[Python-Dev] [IronPython] Exception for setting attributes of built-in type

Michael Foord fuzzyman at voidspace.org.uk
Mon Jun 15 19:20:41 CEST 2009


Guido van Rossum wrote:
> On Mon, Jun 15, 2009 at 9:10 AM, Michael Foord<fuzzyman at voidspace.org.uk> wrote:
>   
>> Dino Viehland wrote:
>>     
>>> Guido wrote:
>>>       
>>>> I should add that this policy is also forced somewhat by the existence
>>>> of the "multiple interpreters in one address space" feature, which is
>>>> used e.g. by mod_python. This feature attempts to provide isolation
>>>> between interpreters to the point that each one can have a completely
>>>> different set of modules loaded and can be working on a totally
>>>> different application.

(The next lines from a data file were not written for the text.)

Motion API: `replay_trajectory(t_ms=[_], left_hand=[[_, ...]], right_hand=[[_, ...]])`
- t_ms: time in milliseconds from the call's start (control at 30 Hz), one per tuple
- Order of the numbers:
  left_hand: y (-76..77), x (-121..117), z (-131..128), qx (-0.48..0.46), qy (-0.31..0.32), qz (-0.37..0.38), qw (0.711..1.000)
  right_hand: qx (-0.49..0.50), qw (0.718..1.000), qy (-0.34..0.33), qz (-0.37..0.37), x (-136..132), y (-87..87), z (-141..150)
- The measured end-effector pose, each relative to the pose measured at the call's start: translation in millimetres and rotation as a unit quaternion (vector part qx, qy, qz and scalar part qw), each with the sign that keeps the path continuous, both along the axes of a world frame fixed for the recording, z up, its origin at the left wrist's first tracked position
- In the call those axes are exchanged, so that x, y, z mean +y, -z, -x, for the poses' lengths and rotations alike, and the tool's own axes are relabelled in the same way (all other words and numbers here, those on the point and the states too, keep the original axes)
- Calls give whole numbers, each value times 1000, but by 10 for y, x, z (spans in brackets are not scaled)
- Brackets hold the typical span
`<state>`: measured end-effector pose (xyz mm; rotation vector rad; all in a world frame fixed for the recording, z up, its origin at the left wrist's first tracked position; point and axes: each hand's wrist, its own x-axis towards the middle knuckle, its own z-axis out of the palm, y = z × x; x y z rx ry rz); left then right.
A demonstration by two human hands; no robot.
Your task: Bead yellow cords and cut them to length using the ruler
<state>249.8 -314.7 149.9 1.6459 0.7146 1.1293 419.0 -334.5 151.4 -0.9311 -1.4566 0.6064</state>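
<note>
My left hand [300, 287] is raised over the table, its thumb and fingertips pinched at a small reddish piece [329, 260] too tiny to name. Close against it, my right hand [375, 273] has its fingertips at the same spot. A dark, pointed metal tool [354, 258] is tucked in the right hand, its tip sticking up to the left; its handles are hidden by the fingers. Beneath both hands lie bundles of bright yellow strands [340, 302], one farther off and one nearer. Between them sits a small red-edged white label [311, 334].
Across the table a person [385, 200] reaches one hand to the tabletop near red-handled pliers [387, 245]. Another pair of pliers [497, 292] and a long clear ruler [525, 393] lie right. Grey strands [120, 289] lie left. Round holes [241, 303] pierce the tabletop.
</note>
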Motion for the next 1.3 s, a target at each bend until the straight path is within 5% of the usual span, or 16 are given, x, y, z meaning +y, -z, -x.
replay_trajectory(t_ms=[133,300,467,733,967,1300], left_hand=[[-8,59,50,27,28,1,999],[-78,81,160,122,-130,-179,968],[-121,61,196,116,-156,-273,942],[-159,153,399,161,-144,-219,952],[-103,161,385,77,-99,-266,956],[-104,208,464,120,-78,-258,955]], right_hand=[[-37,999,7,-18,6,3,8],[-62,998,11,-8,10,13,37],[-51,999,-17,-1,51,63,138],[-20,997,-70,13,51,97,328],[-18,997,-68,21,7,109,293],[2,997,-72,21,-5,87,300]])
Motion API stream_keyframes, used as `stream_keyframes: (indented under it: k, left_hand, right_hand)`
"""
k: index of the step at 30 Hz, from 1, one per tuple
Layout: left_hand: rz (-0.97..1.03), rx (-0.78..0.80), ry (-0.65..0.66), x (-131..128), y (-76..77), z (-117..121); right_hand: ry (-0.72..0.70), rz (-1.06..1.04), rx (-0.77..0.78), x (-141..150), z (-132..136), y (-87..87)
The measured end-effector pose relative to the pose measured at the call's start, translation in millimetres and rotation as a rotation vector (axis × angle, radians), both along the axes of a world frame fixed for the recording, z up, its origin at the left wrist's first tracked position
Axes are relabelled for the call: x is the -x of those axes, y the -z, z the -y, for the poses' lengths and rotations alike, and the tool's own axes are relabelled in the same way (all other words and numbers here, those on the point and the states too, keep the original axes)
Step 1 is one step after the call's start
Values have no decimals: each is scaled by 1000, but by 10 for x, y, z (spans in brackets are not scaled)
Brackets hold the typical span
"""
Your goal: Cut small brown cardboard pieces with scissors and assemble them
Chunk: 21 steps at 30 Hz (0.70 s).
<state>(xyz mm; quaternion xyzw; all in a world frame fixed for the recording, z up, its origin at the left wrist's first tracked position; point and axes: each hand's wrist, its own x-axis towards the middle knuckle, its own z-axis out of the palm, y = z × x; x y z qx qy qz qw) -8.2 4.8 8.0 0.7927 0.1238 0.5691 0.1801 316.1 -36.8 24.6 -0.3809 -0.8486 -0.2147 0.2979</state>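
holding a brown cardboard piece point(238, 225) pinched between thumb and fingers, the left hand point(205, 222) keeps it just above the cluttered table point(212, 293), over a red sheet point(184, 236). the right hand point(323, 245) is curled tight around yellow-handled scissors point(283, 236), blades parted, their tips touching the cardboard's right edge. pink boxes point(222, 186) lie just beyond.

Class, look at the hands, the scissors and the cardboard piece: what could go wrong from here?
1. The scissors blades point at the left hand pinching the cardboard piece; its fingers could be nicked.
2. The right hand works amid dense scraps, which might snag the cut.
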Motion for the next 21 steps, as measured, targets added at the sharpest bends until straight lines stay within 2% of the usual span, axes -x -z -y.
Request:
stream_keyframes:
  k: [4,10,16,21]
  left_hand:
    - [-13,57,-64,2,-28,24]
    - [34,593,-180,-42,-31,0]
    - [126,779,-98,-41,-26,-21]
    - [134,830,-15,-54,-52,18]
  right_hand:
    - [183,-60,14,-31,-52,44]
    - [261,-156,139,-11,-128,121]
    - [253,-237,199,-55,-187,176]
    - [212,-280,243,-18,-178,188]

The implementation of CPython shares built-in
>>>> types between multiple interpreters (and it wouldn't be easy to change
>>>> this); if you were able to modify a built-in type from one
>>>> interpreter, all other interpreters would see that same modification.
>>>>         
>
>   
>>> IronPython is in the exact same boat here - we share built-in types
>>> Across multiple Python engines as well.
>>>       
>
>   
>> And indeed it is needed - if you are working with multiple interpreters
>> (engines in IronPython) you don't want isinstance(something, dict) to fail
>> because it is a dictionary from a different interpreter...
>>     
>
> Ah, but that suggests you have sharing between different interpreters.
> If you're doing that, perhaps you shouldn't be using multiple
> interpreters, but instead multiple threads?
>
>   
Well, in our use case we use multiple engines to provide an isolated 
execution context for every document (the Resolver One spreadsheet 
written in IronPython). Each of these has their own calculation thread 
as well - but the engine per document structure is nice and clean and 
means each document can have its own set of modules loaded without 
affecting the other documents (although they share a core set of modules).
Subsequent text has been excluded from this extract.